Le deuxième roman de (lauréate du prix du roman FNAC en 2013 avec ) prend la forme d'un roman épistolaire mais l'histoire se déroule aujourd'hui, à une époque où les lettres n'ont plus tellement cours, remplacées par les SMS, mails et réseaux sociaux. Mais peu importe, les lettres envoyées ou non, manuscrites ou pas, postales ou électroniques permettent aux personnages de se dévoiler, d'atténuer la distance, quelle qu'elle soit, d'exprimer solitude, blessures profondes, avec la précision des mots qui s'écrivent et demeurent.
D'abord une femme et un homme. Un couple amoureux séparé pour un mois alors même qu'ils viennent de devenir parents. Tess n'a que quelques jours lorsque son père part en tournée en Europe puis en Amérique. Il est pianiste dans un groupe de jazz de renommée internationale.

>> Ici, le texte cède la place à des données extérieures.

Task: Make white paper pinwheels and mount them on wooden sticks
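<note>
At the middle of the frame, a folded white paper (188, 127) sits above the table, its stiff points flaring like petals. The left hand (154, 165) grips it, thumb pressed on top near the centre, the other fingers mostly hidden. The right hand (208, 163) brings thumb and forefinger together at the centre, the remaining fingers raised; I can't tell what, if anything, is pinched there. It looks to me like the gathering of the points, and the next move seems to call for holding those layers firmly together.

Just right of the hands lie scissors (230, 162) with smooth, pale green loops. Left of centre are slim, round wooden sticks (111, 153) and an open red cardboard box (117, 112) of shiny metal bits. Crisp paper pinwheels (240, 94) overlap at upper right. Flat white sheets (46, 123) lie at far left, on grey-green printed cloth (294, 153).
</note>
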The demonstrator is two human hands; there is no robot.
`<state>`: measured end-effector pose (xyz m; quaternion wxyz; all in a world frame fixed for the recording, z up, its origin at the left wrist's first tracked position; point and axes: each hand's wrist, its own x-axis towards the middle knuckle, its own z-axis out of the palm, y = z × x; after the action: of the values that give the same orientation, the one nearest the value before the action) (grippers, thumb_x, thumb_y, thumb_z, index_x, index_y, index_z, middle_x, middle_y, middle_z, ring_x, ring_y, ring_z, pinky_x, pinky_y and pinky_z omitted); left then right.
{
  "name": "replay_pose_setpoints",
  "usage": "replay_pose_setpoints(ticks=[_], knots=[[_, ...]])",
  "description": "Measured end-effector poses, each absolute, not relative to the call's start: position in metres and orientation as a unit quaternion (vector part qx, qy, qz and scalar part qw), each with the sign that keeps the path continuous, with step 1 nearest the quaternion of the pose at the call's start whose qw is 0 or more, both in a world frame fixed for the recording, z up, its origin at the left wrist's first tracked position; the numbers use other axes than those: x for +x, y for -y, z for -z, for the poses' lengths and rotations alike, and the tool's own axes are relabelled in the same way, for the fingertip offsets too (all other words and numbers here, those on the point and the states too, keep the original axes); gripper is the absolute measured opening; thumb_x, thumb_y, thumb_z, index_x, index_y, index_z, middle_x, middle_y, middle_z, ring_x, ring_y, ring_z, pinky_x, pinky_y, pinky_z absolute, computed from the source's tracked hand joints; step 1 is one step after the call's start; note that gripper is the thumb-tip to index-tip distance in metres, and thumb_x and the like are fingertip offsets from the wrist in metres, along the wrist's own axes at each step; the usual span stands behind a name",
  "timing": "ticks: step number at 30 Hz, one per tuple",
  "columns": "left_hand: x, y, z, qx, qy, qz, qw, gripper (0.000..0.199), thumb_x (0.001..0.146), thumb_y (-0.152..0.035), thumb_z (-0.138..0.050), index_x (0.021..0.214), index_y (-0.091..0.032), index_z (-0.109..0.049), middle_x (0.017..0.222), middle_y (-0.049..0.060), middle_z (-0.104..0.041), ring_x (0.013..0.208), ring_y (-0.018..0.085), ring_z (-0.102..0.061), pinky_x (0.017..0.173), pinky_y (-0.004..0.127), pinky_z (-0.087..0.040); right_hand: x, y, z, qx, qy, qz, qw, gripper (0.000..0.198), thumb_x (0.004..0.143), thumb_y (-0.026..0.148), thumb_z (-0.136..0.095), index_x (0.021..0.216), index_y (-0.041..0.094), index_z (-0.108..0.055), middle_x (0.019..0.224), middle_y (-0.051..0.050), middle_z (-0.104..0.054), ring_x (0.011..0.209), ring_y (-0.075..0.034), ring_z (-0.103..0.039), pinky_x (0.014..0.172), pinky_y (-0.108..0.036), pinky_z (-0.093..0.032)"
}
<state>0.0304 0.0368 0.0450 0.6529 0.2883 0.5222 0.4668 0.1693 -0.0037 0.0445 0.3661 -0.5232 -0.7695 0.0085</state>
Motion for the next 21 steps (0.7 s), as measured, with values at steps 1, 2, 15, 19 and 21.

Absence cruelle pour la mère inexpérimentée et déstabilisée par cette naissance, honteuse de son corps meurtri par l'accouchement, ébranlée par les pleurs de l'enfant, les sentiments maternels qui jaillissent en elle, l'intime fusion qui se crée avec sa fille.
"Tu es parti en laissant en nous un vide silencieux […] Tess a pris toute la place […] Cette petite est devenue mon jardin, mon air, mon atmosphère. Ce qu'elle fait transforme ce que je suis."
Lui, éloigné de l'événement, moins imprégné par ce bouleversement, raconte sa vie en marge, l'ambiance des concerts et de la tournée, son engagement artistique, les nuits blanches où l'alcool, le sexe et la fête, l'euphorie artificielle trompent la solitude, donnent l'illusion de bonheur et de liberté mais décuplent l'angoisse également. Devenir père le ramène à sa propre enfance, ravive des souffrances, exprimées à travers ces lettres.
Puis, progressivement, ces deux voix construisent le récit, dessinent un fil narratif et s'ouvrent à d'autres protagonistes qui, eux-mêmes, vont mêler leurs lettres, dépasser le cadre temporel de l'absence initiale et raconter finalement (avec beaucoup d'ellipses) le couple, depuis la naissance de Tess jusqu'à son départ pour New-York, devenue alors une jeune étudiante.
Un récit sur la transmission, le poids de l'enfance, l'amour, les rencontres ; agréablement écrit, de manière concise et plutôt sensible mais, qui, malgré tout, laisse au lecteur un sentiment mitigé, une impression d'inabouti.
Si les lettres de la narratrice, notamment dans la description de son désarroi et de son bouleversement lorsqu'elle devient mère ("nos corps se désirent, ça me trouble"), de ses craintes face à sa nouvelle responsabilité ("je crois que je vais l'avaler, la remettre dans mon ventre pour que tout redevienne simple"), ou même dans le regard cru qu'elle porte sur son corps modifié, atteignent le lecteur sans détours par leur tonalité juste, celles de l'amant, du mari-artiste résonnent avec moins de force, ennuient même parfois et ne parviennent pas à émouvoir le lecteur, plus détaché de ce personnage (pourtant fragile) et alors moins convaincu.
Quant aux personnages secondaires, révélés par deux ou trois lettres seulement, ils restent, hélas, à distance, comme en projet, sans réelle dimension pour séduire le lecteur et apporter une réelle intensité au roman.
Au-delà de ces réserves, le texte, dans le regard lucide et sensible qu'il porte sur la maternité, ne déçoit pas.